The chief, speaking over satellite phone from his cabin near Fort Providence, outlined the findings of a survey of the NWT’s 27 Dene communities, which comprise 15,000 people.
“We have at least 3,200 people that likely need additional medical assistance because they’re in the high-risk (health) category,” Yakeleya said, citing issues such as diabetes, heart conditions and pregnant women. “Eighty-nine per cent of the communities indicate they need additional medical assistance. All of them require disposable gloves, masks and sanitizers.
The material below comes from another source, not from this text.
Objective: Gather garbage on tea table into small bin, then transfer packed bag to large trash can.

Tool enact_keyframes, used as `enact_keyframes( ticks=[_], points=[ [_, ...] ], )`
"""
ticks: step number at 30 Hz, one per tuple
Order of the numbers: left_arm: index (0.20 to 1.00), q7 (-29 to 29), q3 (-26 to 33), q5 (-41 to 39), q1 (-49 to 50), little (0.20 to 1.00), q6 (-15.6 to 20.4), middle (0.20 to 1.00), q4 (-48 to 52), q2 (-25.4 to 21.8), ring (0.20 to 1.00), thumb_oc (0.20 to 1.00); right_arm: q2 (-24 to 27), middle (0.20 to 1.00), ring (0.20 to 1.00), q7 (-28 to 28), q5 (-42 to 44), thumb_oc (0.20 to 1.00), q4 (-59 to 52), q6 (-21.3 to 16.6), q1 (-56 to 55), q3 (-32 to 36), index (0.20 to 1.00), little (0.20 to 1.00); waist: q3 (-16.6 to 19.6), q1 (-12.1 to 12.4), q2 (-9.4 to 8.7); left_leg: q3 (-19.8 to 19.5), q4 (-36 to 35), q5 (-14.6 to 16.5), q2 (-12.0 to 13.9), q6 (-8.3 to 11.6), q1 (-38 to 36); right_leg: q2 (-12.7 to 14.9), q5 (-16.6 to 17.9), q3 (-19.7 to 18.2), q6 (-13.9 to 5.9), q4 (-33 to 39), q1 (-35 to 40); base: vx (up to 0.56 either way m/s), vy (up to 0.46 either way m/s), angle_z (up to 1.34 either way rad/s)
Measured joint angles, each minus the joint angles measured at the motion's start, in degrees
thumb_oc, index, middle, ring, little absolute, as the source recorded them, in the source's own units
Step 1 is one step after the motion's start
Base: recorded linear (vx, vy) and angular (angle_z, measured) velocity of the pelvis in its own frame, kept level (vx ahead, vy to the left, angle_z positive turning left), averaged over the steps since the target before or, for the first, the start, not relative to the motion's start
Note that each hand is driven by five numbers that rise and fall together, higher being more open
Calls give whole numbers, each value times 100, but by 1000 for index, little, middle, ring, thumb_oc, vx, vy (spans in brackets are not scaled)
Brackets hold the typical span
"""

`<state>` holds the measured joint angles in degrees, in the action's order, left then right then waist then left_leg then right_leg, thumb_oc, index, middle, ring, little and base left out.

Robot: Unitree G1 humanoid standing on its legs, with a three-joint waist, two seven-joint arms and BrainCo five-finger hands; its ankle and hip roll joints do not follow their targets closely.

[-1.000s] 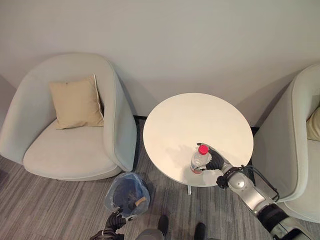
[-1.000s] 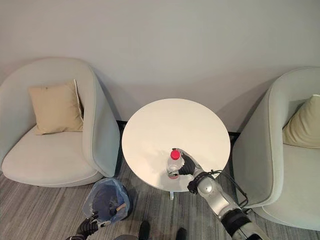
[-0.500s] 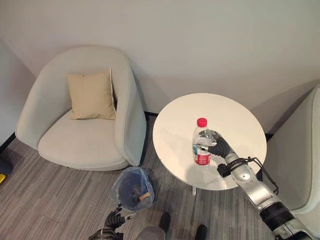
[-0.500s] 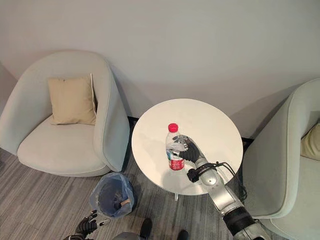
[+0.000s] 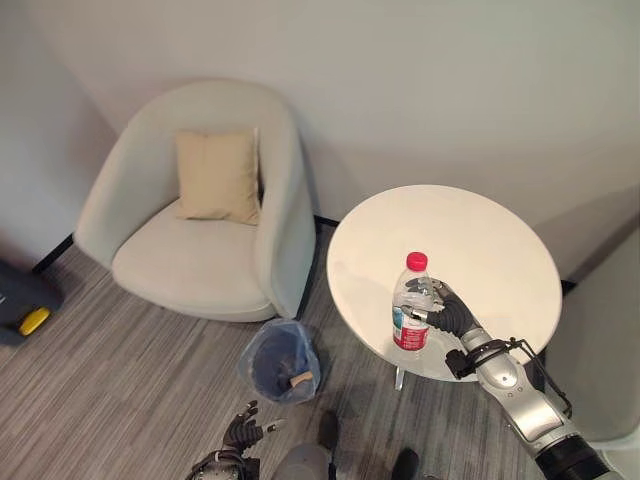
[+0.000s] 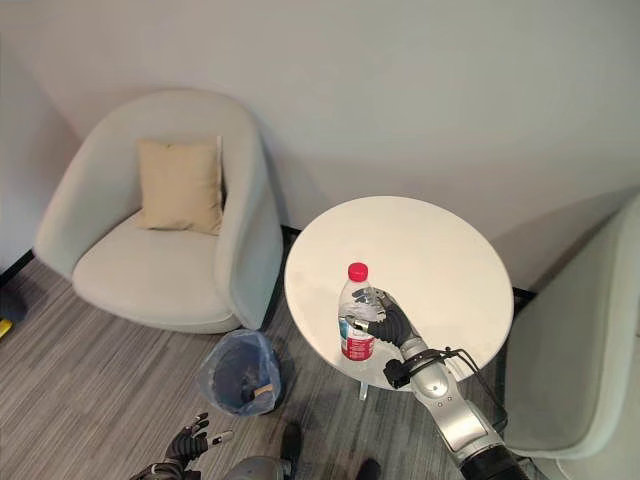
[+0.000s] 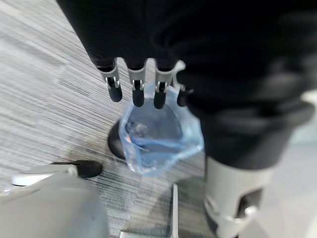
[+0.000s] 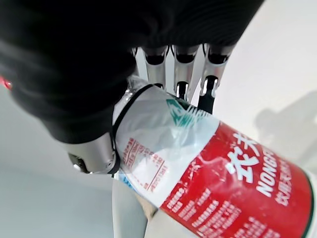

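The right hand (image 5: pixel 447 312) has its fingers curled around a clear plastic bottle with a red cap and a red label (image 5: pixel 411 315). The bottle stands upright, its long axis vertical, above the near edge of the round white tea table (image 5: pixel 480 240); I cannot tell if its base touches the top. The plastic looks thin and smooth, with a glossy film label, so I judge it light and easy to crush.

The small round bin lined with a bluish translucent bag (image 5: pixel 282 359) stands on the grey striped floor, to the left of the right hand and lower, between this hand and the left hand (image 5: pixel 241 434). The left hand hangs low just beside the bin with straight, spread fingers and holds nothing. The coming move depends on this: the bottle must travel leftward and down to the bin.
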<state>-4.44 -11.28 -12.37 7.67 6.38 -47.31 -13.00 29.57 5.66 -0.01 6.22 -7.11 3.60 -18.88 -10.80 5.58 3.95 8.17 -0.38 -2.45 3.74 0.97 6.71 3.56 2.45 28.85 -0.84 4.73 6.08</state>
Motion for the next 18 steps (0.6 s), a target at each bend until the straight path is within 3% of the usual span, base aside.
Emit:
enact_keyframes(
  ticks=[2,4,5,9,12,14,17,18],
  points=[
    [1000,2,0,0,-12,1000,-7,1000,-3,1,1000,1000,24,200,200,51,-9,200,1,15,-69,159,200,200,-45,-66,-72,706,65,17,65,-25,-11,211,-106,335,-53,-1,138,97,174,91],
    [1000,5,-6,3,1,1000,-7,1000,5,16,1000,1000,46,200,200,140,-15,200,-3,16,-88,274,200,200,-14,-101,-11,1120,93,-45,79,-103,-67,385,-237,488,-279,-188,221,136,195,54],
    [1000,3,1,5,29,1000,-5,1000,0,-12,1000,1000,10,200,200,168,-48,200,-1,17,-88,288,200,200,2,-99,13,1109,109,-194,9,-271,-109,454,-360,422,-401,-383,226,143,205,28],
    [1000,7,12,14,-60,1000,-23,1000,-3,-226,1000,1000,-321,200,200,178,-223,200,-8,28,-47,308,200,200,20,-103,-310,998,-24,-137,-463,-497,-293,908,-534,178,-574,-813,167,132,201,29],
    [1000,4,11,16,-315,1000,-58,1000,32,-356,1000,1000,-428,200,200,173,-232,200,-8,32,87,272,200,200,-11,-75,-361,815,-21,-21,-590,-666,-336,1197,-797,-288,-613,-1802,-249,56,119,27],
    [1000,-4,11,16,-465,1000,-61,1000,89,-462,1000,1000,-430,200,200,173,-233,200,-11,33,161,219,200,200,-37,-122,-359,643,-37,9,-585,-731,-410,998,-1265,-1069,-640,-2175,-628,91,79,36],
    [1000,-6,8,15,-479,1000,-55,1000,158,-499,1000,1000,-445,200,200,168,-232,200,-8,28,232,126,200,200,-63,-197,-390,480,-165,40,-621,-774,-636,612,-1238,-1627,-594,-1843,-1015,122,53,41],
    [1000,-3,5,15,-465,1000,-53,1000,164,-465,1000,1000,-434,200,200,168,-233,200,1,29,225,128,200,200,-72,-342,-367,204,-286,36,-628,-808,-687,356,-1039,-1976,-546,-1821,-1241,84,13,83]
  ],
)
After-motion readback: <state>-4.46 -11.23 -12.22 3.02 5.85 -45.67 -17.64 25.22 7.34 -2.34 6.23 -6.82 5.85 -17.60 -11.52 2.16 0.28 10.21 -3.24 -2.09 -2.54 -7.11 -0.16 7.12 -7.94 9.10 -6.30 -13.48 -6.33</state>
“Forty-seven per cent have indicated they have no way of medically transporting any ill people to the larger centres” because many communities are accessible only by plane, he said.
The capacity to conduct swab tests for COVID-19 was uncertain because many remote communities don’t have full-time nurses and Yakeleya said he has been asking the health authorities to set up drive-through clinics in the communities.
“The picture in our small communities indicates they’re in dire straits,” he said. “We need help. We’re asking the federal government to do whatever it can to get the funding into our Indigenous communities.”
Yakeleya said the Dene Nation has also asked the GNWT to increase the quantities of medical supplies in the communities.
News/North reached out to the IRC for comment on the coronavirus situation but didn’t receive a response by press time.
As of April 2, there were two positive tests for COVID-19 in the NWT, one in Yellowknife and one in Inuvik.